== Task goal ==
Please show every line in the entries below that includes the word "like".

== Data to examine ==
====

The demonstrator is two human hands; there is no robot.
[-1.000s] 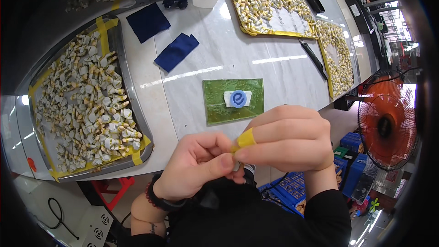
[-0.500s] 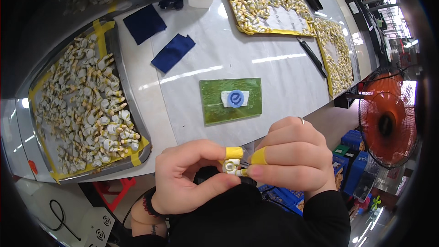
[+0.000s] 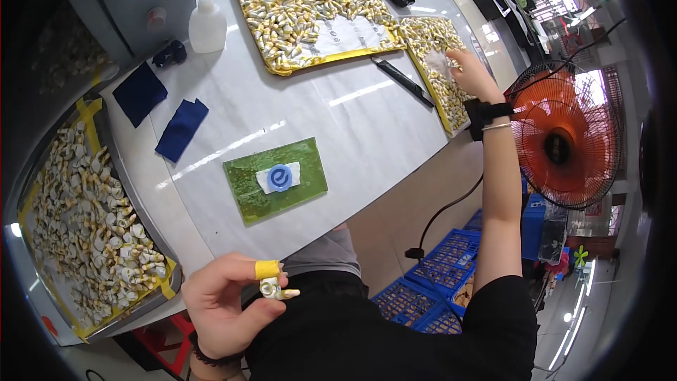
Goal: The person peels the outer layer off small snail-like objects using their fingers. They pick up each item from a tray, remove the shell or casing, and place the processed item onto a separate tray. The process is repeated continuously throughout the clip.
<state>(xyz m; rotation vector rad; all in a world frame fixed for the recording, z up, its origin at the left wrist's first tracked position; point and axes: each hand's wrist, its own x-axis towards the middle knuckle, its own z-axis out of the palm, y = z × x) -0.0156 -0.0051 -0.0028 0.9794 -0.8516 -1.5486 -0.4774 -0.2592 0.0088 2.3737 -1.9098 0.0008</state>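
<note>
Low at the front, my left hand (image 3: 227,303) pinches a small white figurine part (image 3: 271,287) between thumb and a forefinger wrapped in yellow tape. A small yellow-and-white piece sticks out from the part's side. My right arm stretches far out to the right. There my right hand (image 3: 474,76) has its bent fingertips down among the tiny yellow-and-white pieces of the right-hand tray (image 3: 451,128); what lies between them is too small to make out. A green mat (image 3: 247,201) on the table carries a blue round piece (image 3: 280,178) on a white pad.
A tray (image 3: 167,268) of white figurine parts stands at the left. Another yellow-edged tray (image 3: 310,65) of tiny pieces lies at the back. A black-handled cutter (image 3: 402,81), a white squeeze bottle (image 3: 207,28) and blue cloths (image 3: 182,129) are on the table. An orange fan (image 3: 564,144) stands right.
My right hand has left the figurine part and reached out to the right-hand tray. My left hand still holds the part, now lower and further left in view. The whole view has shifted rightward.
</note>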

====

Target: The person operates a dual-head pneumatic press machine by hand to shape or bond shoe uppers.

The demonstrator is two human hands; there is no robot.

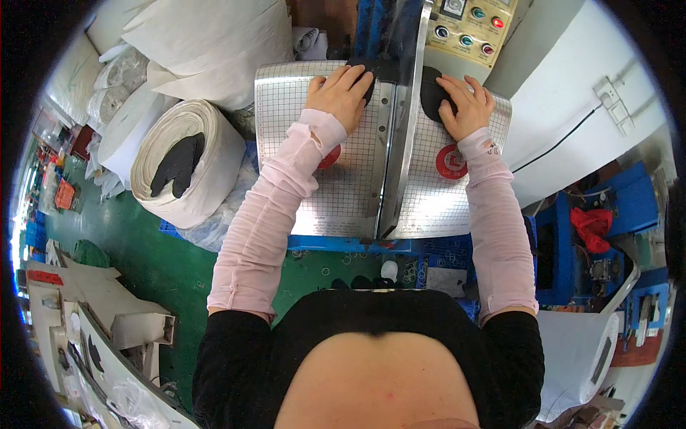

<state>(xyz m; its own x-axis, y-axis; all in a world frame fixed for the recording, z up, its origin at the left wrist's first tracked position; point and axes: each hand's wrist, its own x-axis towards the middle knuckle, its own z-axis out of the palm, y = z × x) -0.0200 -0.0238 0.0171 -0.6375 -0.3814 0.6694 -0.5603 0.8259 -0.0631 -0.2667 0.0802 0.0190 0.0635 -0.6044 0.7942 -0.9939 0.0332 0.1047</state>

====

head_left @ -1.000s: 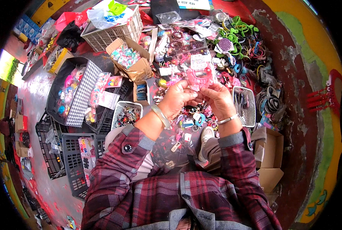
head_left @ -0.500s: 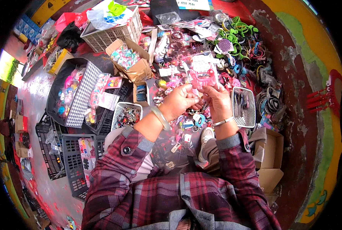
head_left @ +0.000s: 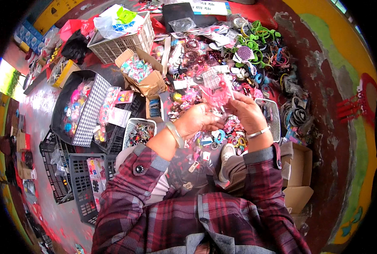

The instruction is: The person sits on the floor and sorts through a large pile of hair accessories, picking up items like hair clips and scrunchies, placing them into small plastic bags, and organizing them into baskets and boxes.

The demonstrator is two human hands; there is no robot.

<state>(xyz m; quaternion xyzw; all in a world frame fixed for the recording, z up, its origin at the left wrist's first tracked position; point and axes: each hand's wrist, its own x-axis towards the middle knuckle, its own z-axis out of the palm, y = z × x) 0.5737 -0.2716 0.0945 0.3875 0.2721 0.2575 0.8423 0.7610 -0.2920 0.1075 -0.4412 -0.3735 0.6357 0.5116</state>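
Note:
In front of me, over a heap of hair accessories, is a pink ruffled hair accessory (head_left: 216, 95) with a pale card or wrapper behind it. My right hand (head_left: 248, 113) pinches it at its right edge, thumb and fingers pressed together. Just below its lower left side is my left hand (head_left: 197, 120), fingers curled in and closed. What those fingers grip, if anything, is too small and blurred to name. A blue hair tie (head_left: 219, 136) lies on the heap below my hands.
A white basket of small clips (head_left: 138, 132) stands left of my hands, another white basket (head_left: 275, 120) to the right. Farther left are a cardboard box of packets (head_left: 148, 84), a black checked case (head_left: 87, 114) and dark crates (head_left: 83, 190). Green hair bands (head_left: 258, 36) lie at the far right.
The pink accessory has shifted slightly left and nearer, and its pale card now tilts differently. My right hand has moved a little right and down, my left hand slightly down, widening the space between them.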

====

== Response ==
Goal: The person peels the outer layer off small snail-like objects using their fingers. They pick up each item from a tray, remove the shell or casing, and place the processed item onto a separate tray. The process is repeated continuously throughout the clip.
The instruction is: The person sits on the floor and sorts through a large pile of hair accessories, picking up items like hair clips and scrunchies, placing them into small plastic bags, and organizing them into baskets and boxes.

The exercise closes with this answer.